Future applied research in relation to post-exercise nutrition should employ a comprehensive assessment of recovery markers (Figure 3), ensuring experimental designs are able to capture accurate interactions between the nutritional intervention/s and ‘exercise recovery optimisation’ outcomes. In particular, given the failure of previous research to take into account the magnitude of intestinal injury and impairment of nutrient transport associated with sympathetic drive early in the post-exercise period [8,71], it is likely that the potential for recovery may have been underestimated. Conversely, if the magnitude of EIGS is attenuated through pre- and (or) during-exercise nutritional or physiological manipulative strategies, then it is plausible that the nutrient bioavailability of the exercise recovery nutritional strategy will be enhanced [9,10,68,83,84].

5. Conclusions

The nutritional properties of dairy milk beverages, particularly those with higher carbohydrate and sodium contents, closely align with the current nutrition guidelines for recovery from endurance exercise.

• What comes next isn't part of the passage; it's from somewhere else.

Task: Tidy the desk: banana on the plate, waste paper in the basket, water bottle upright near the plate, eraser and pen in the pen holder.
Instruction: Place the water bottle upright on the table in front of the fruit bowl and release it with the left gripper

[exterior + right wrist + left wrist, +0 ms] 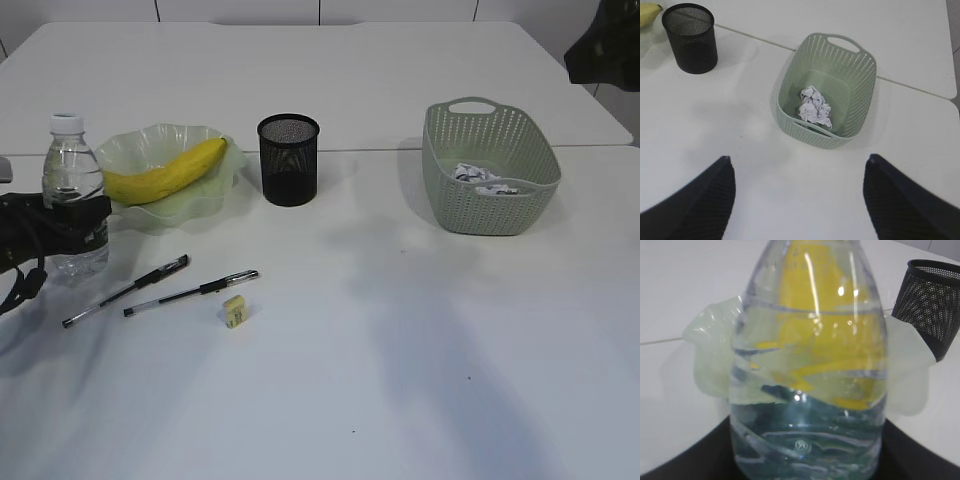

Although several quality issues were identified across the included library, the current SLR provides evidence to suggest that dairy milk may provide equivalent or superior recovery of muscle protein synthesis, glycogen replenishment, and rehydration when compared to carbohydrate and carbohydrate-electrolyte alternatives, which appear to have performance benefits (e.g., dairy milk > non-caloric and caloric comparators). However, to date, there has been no research investigating the effects of dairy milk on immune and gastrointestinal status following strenuous endurance exercise.

ACKNOWLEDGEMENTS

All authors contributed to the SLR process, preparation and review of the manuscript. IR, RC, JP and LB designed the search strategy. IR, VC and RC were responsible for screening, study selection and data extraction. IR and SG conducted risk of bias assessments.

DISCLOSURE

The current SLR was supported by Lion Dairy & Drink Australia Pty Ltd. The funder had no involvement in the development of the search strategy, data extraction, synthesis or interpretation of results. No restrictions were placed on the reporting of SLR findings.